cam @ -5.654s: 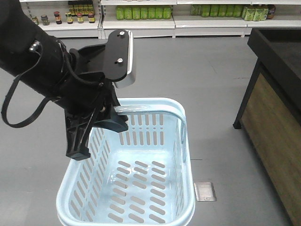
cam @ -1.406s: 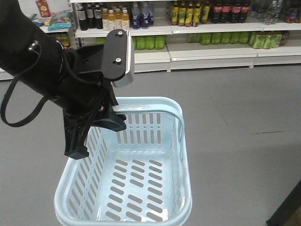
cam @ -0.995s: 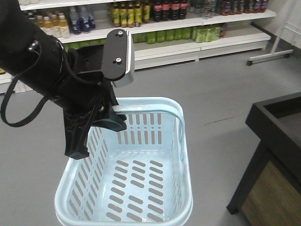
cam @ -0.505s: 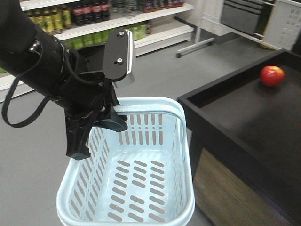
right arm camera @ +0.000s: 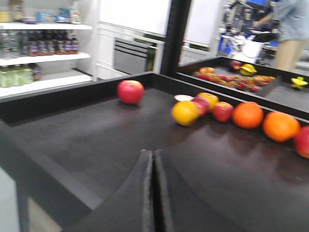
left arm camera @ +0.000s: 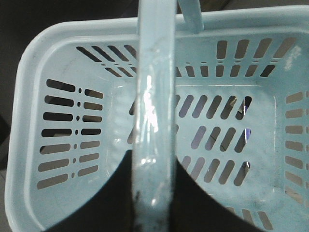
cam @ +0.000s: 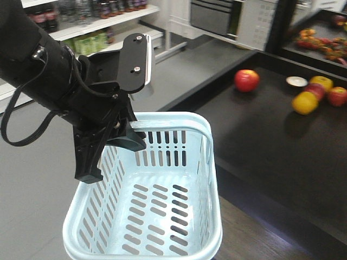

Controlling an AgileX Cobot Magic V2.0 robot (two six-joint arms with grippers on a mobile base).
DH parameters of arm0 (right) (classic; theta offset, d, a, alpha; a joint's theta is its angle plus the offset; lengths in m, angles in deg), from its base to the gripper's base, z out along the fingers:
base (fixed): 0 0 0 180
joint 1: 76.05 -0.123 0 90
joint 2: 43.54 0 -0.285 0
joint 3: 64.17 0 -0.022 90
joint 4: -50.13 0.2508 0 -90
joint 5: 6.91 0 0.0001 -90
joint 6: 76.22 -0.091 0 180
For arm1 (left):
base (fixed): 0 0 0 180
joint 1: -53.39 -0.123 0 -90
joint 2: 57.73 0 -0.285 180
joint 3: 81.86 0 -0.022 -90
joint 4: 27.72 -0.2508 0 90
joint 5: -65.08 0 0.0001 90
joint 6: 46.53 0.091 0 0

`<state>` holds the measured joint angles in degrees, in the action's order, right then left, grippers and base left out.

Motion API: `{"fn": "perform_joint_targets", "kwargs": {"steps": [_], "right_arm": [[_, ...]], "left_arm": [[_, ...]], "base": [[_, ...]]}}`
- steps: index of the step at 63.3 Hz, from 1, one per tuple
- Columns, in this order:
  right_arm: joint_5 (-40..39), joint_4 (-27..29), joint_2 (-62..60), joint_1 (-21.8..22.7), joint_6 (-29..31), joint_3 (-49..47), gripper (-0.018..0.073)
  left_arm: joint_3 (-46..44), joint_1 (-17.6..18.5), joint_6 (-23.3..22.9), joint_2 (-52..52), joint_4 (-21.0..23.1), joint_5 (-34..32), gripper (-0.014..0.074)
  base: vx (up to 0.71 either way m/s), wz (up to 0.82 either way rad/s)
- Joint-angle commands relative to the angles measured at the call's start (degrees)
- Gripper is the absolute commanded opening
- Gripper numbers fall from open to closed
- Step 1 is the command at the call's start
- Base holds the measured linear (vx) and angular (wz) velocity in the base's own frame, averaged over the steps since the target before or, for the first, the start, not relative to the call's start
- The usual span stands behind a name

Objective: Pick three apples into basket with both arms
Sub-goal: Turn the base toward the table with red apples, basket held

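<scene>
My left gripper [cam: 122, 135] is shut on the handle [left arm camera: 154, 96] of the pale blue basket [cam: 217, 216] and holds it up in the air. The basket is empty, as its inside [left arm camera: 241, 159] shows in the left wrist view. One red apple [cam: 246, 80] lies alone on the black display table [cam: 260, 146]; it also shows in the right wrist view [right arm camera: 130, 91]. A second apple [right arm camera: 222, 111] lies among other fruit; it also shows in the front view [cam: 338, 96]. A red fruit [right arm camera: 303, 141] is cut off at the right edge. My right gripper [right arm camera: 153, 153] is shut and empty, above the table's near part.
Yellow fruits [cam: 304, 103] [right arm camera: 185, 113] and two oranges [right arm camera: 247, 115] [right arm camera: 280, 126] lie beside the apples. The table has a raised black rim [right arm camera: 43, 104]. A second fruit bin [right arm camera: 241, 72] stands behind it. Shop shelves with bottles [cam: 92, 21] stand at the far left. A person [right arm camera: 289, 29] stands far right.
The background has swept from the bottle shelves to the black fruit table, which now lies right of the basket. My left arm and the basket keep the same place in the view.
</scene>
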<state>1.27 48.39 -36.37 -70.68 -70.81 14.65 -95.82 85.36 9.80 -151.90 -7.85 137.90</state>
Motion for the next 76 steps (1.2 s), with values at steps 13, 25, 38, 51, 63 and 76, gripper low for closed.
{"fn": "perform_joint_targets", "kwargs": {"steps": [13, 25, 38, 51, 63, 76], "right_arm": [[-4.37, -0.24, -0.20, 0.15, 0.20, 0.64, -0.0009], [-4.55, -0.19, 0.03, 0.15, 0.20, 0.64, -0.0009], [-4.48, -0.19, 0.03, 0.15, 0.20, 0.64, -0.0009], [-4.43, -0.19, 0.03, 0.15, 0.20, 0.64, -0.0009], [-4.43, -0.19, 0.03, 0.15, 0.20, 0.64, -0.0009], [-4.43, -0.19, 0.03, 0.15, 0.20, 0.64, -0.0009]], "left_arm": [[-1.76, 0.17, -0.52, 2.46, 3.02, -3.34, -0.0006], [-1.76, 0.17, -0.52, 2.22, 3.21, -3.00, -0.0006], [-1.76, 0.17, -0.52, 2.11, 2.49, -2.99, -0.0006], [-1.76, 0.17, -0.52, 2.21, 2.72, -2.97, -0.0006], [-1.76, 0.17, -0.52, 2.21, 2.72, -3.03, -0.0006], [-1.76, 0.17, -0.52, 2.21, 2.72, -3.03, -0.0006]], "base": [[0.02, -0.67], [0.02, -0.60], [0.03, -0.38], [0.03, -0.25], [0.03, -0.35], [0.02, -0.39]]}}
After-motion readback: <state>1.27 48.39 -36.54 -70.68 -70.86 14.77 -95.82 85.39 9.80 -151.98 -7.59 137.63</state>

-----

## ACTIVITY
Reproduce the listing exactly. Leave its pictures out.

## FINISHED EXERCISE
cam @ -5.654s: 
cam @ -1.406s: 
cam @ -0.995s: 
cam @ -0.505s: 
right arm camera @ +0.000s: 
left arm camera @ +0.000s: 
cam @ +0.000s: 

Controlling an AgileX Cobot Magic V2.0 robot (two six-joint arms with grippers on a mobile base).
DH parameters of arm0 (right) (classic; theta offset, d, a, alpha; a joint's theta is its angle plus the offset; lengths in m, angles in deg), from its base to the gripper's base, z out along the fingers:
base (fixed): 0 0 0 180
joint 1: 76.05 -0.123 0 90
joint 2: 43.54 0 -0.285 0
joint 3: 64.17 0 -0.022 90
joint 4: -50.13 0.2508 0 -90
joint 5: 6.91 0 0.0001 -90
joint 6: 76.22 -0.091 0 180
For arm1 (left):
base (fixed): 0 0 0 180
joint 1: -53.39 -0.123 0 -90
joint 2: 57.73 0 -0.285 180
joint 3: 81.86 0 -0.022 -90
joint 4: 27.72 -0.2508 0 90
joint 5: -65.08 0 0.0001 90
joint 6: 46.53 0.091 0 0

`<state>` holds the measured joint angles in degrees, in the action's order, right then left, grippers and base left out.

Motion API: `{"fn": "perform_joint_targets", "kwargs": {"steps": [_], "right_arm": [[_, ...]], "left_arm": [[_, ...]], "base": [[_, ...]]}}`
- steps: index of the step at 63.3 Hz, from 1, one per tuple
- Columns, in this order:
  right_arm: joint_5 (-40..39), joint_4 (-27..29), joint_2 (-62..60), joint_1 (-21.8..22.7), joint_6 (-29..31), joint_3 (-49..47), gripper (-0.018..0.073)
  left_arm: joint_3 (-46..44), joint_1 (-17.6..18.5), joint_6 (-23.3..22.9), joint_2 (-52..52), joint_4 (-21.0..23.1), joint_5 (-34..32), gripper (-0.014..0.074)
  base: vx (up to 0.71 either way m/s), wz (up to 0.82 either way rad/s)
- Joint-angle commands relative to the angles measured at the call's start (degrees)
- Gripper is the absolute commanded opening
- Gripper numbers fall from open to closed
- Step 1 is the command at the call's start
- Base holds the measured linear (vx) and angular (wz) velocity in the base's own frame, averaged over the steps since the target before or, for the first, the start, not relative to the call's start
- The usual span stands behind a name

Objective: Pick three apples into basket with both arms
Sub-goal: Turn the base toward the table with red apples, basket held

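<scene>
My left gripper [cam: 122, 135] is shut on the handle [left arm camera: 154, 96] of the pale blue basket [cam: 217, 216] and holds it up in the air. The basket is empty, as its inside [left arm camera: 241, 159] shows in the left wrist view. One red apple [cam: 246, 80] lies alone on the black display table [cam: 260, 146]; it also shows in the right wrist view [right arm camera: 130, 91]. A second apple [right arm camera: 222, 111] lies among other fruit; it also shows in the front view [cam: 338, 96]. A red fruit [right arm camera: 303, 141] is cut off at the right edge. My right gripper [right arm camera: 153, 153] is shut and empty, above the table's near part.
Yellow fruits [cam: 304, 103] [right arm camera: 185, 113] and two oranges [right arm camera: 247, 115] [right arm camera: 280, 126] lie beside the apples. The table has a raised black rim [right arm camera: 43, 104]. A second fruit bin [right arm camera: 241, 72] stands behind it. Shop shelves with bottles [cam: 92, 21] stand at the far left. A person [right arm camera: 289, 29] stands far right.
The background has swept from the bottle shelves to the black fruit table, which now lies right of the basket. My left arm and the basket keep the same place in the view.
</scene>
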<state>1.27 48.39 -36.37 -70.68 -70.81 14.65 -95.82 85.36 9.80 -151.90 -7.85 137.90</state>
Motion for the next 76 steps (1.2 s), with values at steps 13, 25, 38, 51, 63 and 76, gripper low for closed.
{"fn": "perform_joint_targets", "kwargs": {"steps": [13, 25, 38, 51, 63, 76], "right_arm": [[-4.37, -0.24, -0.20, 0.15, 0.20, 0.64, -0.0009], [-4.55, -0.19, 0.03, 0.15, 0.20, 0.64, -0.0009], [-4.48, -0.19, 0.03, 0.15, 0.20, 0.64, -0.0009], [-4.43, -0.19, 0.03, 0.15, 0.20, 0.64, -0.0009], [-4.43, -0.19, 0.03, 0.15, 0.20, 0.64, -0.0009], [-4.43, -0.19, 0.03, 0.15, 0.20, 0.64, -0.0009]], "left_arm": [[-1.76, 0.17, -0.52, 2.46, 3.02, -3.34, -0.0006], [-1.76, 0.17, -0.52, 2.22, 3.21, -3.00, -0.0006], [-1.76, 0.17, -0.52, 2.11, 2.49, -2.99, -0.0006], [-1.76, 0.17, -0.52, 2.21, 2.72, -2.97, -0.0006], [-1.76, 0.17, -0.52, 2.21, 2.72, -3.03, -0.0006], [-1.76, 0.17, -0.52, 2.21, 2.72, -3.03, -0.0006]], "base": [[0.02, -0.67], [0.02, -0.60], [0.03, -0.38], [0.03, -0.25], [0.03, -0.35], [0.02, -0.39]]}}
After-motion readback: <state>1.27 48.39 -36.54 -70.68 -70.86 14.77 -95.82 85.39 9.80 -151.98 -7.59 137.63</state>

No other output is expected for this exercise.